(Task goal):
Your task is to filter the data below down to the lines holding "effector".

----

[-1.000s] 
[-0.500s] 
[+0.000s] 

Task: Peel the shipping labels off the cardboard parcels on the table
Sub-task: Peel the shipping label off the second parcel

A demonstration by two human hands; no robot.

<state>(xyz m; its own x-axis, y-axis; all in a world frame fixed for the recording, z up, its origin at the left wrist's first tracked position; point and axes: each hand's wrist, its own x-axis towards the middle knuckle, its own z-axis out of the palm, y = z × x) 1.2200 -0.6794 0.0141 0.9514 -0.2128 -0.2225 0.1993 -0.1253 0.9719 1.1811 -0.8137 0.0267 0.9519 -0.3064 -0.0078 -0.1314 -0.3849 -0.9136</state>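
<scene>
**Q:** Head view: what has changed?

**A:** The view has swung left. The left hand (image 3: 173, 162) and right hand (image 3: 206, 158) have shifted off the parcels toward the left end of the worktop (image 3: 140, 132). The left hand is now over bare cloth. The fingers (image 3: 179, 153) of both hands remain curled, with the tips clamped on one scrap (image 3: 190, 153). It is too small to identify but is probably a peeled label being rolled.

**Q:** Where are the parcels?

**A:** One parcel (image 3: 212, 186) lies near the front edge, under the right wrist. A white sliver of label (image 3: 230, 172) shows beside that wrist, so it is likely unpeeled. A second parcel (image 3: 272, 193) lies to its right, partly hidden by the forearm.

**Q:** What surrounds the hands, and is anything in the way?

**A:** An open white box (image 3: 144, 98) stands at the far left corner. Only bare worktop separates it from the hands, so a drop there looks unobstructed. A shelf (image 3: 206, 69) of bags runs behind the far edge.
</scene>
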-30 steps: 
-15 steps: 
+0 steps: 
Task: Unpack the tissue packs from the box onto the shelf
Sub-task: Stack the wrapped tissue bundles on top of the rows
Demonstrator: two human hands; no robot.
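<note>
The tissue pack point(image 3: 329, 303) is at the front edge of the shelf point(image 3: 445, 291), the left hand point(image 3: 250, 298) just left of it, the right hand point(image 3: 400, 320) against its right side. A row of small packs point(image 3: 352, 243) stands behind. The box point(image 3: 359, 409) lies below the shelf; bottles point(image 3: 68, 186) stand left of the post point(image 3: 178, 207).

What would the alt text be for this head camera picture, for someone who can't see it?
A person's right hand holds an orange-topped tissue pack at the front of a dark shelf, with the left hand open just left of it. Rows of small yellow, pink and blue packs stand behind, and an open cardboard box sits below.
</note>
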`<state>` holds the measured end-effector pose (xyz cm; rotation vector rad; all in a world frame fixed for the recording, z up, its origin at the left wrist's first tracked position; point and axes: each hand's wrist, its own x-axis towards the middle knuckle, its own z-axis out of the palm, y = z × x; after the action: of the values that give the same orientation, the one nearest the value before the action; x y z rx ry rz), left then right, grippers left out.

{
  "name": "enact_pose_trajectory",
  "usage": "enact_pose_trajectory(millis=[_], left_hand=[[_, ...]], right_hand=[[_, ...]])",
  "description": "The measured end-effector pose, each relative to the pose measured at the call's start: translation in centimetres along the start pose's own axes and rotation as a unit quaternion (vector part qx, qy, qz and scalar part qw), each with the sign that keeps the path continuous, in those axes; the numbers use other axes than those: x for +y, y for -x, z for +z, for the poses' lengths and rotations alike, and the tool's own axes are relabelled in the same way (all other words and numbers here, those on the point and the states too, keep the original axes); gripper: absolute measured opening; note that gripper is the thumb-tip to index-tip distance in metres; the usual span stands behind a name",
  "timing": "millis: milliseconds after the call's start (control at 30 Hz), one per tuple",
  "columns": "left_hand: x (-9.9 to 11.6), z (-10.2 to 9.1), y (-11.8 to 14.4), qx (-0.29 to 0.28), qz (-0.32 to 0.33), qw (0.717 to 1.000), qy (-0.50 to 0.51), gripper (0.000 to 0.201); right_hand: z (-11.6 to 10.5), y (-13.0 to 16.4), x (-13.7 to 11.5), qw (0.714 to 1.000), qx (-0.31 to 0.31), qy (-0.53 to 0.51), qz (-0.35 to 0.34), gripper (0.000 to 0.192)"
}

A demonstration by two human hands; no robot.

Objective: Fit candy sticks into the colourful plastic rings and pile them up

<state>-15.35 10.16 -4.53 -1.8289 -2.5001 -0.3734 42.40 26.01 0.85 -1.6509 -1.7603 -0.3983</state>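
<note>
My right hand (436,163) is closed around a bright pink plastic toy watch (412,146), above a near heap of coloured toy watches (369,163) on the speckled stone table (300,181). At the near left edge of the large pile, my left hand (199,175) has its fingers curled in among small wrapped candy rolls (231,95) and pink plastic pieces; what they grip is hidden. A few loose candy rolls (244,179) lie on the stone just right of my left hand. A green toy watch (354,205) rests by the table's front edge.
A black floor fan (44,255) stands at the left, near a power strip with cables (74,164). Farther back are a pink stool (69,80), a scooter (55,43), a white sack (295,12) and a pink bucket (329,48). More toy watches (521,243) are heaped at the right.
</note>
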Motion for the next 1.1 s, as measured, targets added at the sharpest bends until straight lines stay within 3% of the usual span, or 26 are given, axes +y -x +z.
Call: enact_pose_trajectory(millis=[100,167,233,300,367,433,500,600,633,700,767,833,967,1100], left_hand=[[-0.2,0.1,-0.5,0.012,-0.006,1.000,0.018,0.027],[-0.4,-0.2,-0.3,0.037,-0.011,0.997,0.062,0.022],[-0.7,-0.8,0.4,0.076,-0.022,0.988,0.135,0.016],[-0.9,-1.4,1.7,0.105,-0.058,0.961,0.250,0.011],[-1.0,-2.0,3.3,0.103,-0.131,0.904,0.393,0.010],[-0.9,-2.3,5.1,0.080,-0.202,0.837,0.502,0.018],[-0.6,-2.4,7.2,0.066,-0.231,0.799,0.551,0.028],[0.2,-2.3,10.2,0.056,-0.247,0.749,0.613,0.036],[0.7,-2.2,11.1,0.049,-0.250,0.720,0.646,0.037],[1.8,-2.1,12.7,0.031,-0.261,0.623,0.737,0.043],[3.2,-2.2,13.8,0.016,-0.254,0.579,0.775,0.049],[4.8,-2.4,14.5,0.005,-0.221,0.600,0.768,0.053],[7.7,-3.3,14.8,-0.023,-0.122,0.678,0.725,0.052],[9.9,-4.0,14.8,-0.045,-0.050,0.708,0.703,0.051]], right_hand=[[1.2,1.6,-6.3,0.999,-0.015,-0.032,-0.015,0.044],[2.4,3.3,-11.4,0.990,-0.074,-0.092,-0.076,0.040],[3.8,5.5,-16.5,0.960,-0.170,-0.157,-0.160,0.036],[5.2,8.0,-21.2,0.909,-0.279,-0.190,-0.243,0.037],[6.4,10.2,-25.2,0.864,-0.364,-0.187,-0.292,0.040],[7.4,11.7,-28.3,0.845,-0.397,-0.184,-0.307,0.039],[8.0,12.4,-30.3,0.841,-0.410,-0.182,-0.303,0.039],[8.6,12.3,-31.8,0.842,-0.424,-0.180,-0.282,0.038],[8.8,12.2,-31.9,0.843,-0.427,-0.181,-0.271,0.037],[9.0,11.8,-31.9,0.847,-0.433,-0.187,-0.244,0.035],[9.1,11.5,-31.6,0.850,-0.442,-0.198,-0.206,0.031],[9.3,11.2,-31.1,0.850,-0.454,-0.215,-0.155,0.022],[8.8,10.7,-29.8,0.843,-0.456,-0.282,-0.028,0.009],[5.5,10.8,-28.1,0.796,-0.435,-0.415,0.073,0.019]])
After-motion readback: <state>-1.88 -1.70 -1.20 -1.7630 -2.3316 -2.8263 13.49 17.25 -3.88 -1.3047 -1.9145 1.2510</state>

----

(The answer):
`<state>` holds the measured end-effector pose (xyz cm; rotation vector rad; all in a world frame fixed for the recording, z up, its origin at the left wrist's first tracked position; point and axes: each hand's wrist, its own x-axis towards the middle knuckle, its own z-axis out of the palm, y = z × x; after the action: of the values that give the same orientation, the one nearest the value before the action; x y z rx ry rz), left then right, grippers left out.
  "description": "The measured end-effector pose, each relative to the pose measured at the call's start: translation in centimetres along the start pose's own axes and rotation as a unit quaternion (vector part qx, qy, qz and scalar part qw), each with the sign that keeps the path continuous, in those axes; the numbers use other axes than those: x for +y, y for -x, z for +z, for the poses' lengths and rotations alike, and the tool's own axes are relabelled in the same way (all other words and numbers here, those on the point and the states too, keep the original axes); gripper: absolute measured opening; note that gripper is the thumb-tip to index-tip distance in metres; the usual span stands behind a name",

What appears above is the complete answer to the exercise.